Aliás, em Vila Nova de Famalicão, onde os idosos de um lar tiveram de ser transferidos para o Hospital Militar do Porto, a notícia de começar os testes onde existem menos casos registados também não caiu bem. Paulo Cunha, presidente da Câmara de Vila Nova de Famalicão, deixou o alerta: “Deve-se ou não testar os utentes e colaboradores de lares? A ministra da Saúde diz que não, mas a ministra da Segurança Social vai fazê-lo. Por onde começa o rastreio? Pelo Norte, onde há mais casos? Não, pelo Centro e Sul. Isto chama-se desnorte”. Ao i, o município avançou que já se disponibilizou “junto das entidades de saúde para suportar os custos de um rastreio geral à população sénior institucionalizada”.
O i tentou contactar a Santa Casa da Misericórdia de Aveiro, o Ministério da Ciência e do Ensino Superior e o ministério do Trabalho, da Solidariedade e da Segurança Social, mas até à hora e fecho desta edição, não foi possível obter qualquer resposta.

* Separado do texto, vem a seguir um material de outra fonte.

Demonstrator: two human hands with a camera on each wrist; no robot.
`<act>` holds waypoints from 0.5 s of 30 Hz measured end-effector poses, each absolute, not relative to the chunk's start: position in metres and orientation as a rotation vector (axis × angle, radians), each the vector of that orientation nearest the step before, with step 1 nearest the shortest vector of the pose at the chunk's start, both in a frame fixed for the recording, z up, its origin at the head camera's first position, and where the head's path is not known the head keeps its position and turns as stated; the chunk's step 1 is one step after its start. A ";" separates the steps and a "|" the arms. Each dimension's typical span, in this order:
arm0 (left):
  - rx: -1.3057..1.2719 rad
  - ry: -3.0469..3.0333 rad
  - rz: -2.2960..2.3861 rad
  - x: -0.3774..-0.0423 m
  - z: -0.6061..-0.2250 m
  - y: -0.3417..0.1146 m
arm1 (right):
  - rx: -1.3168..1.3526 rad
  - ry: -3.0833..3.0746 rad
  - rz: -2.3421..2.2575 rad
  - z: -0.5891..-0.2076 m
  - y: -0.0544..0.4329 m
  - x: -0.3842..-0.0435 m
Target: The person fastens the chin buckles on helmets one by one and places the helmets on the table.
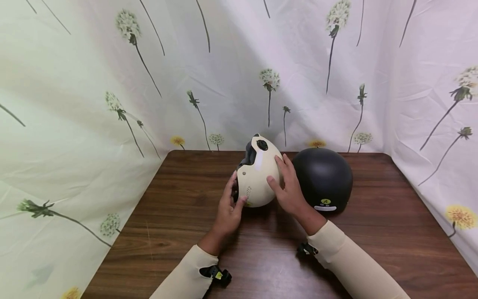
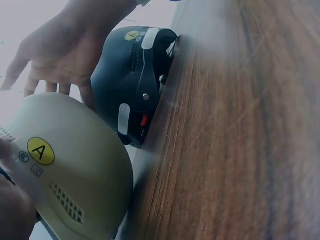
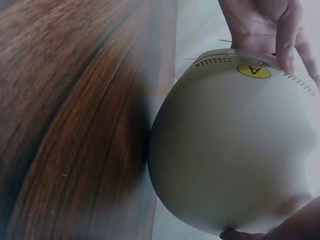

10 mil testes é suficiente? A previsão do Governo aponta para a realização de 10 mil testes, a um ritmo de entre 200 a 300 testes por dia. Este é também outro ponto para críticas, já que não existem apenas 10 mil idosos nos lares.
Ao i, Ricardo Pocinho, presidente da Associação Nacional de Gerontologia Social (ANGES), garantiu que “os testes são poucos” e as “medidas são tomadas muito devagar, a conta-gotas”. “Hoje temos cerca de 800 mil idosos em internamento. Quando falamos de 10 mil testes, isto é um valor mínimo ”, acrescentou.
Neste momento, referiu a ANGES, “há necessidade de fazer testes, isolar utentes e que os funcionários residam nas instituições – não que trabalhem 24 horas por dia, mas que não saiam de lá para evitar contágio”.
Em Braga, um lar conseguiu resolver a escassez de recursos humanos, depois de 18 funcionários testarem positivo à covid-19, encontrando mais auxiliares, que vivem temporariamente em duas tendas montadas junto à instituição. Naquele lar, há 23 utentes infetados e registam-se já três mortes. No entanto, foi possível encontrar soluções de isolamento, evitando que todos os idosos fossem transferidos para o hospital.
Já em Barcelos, os utentes do Centro de Apoio e Solidariedade da Pousa que não estão infetados serão transferidos para um hospital privado, segundo avançou ontem Miguel Costa Gomes, presidente do município de Barcelos. “Vamos retirar do lar os que não estão infetados e colocá-los uma unidade de saúde privada”, disse Miguel Costa Gomes, acrescentando que o lar “não tem condições internas”.
Os lares estão a ser geridos de forma independente e cada instituição aplica as regras que entende – uma gestão que, na opinião da ANGES, deveria ser repensada. “Este é um setor desgovernado, cada um responde por si. Mesmo tratando-se de um setor privado, o Governo tem de tomar medidas únicas”, afirma Ricardo Pocinho. E deixa o aviso: “Este calcanhar de Aquiles pode levar ao colapso do Sistema Nacional de Saúde”.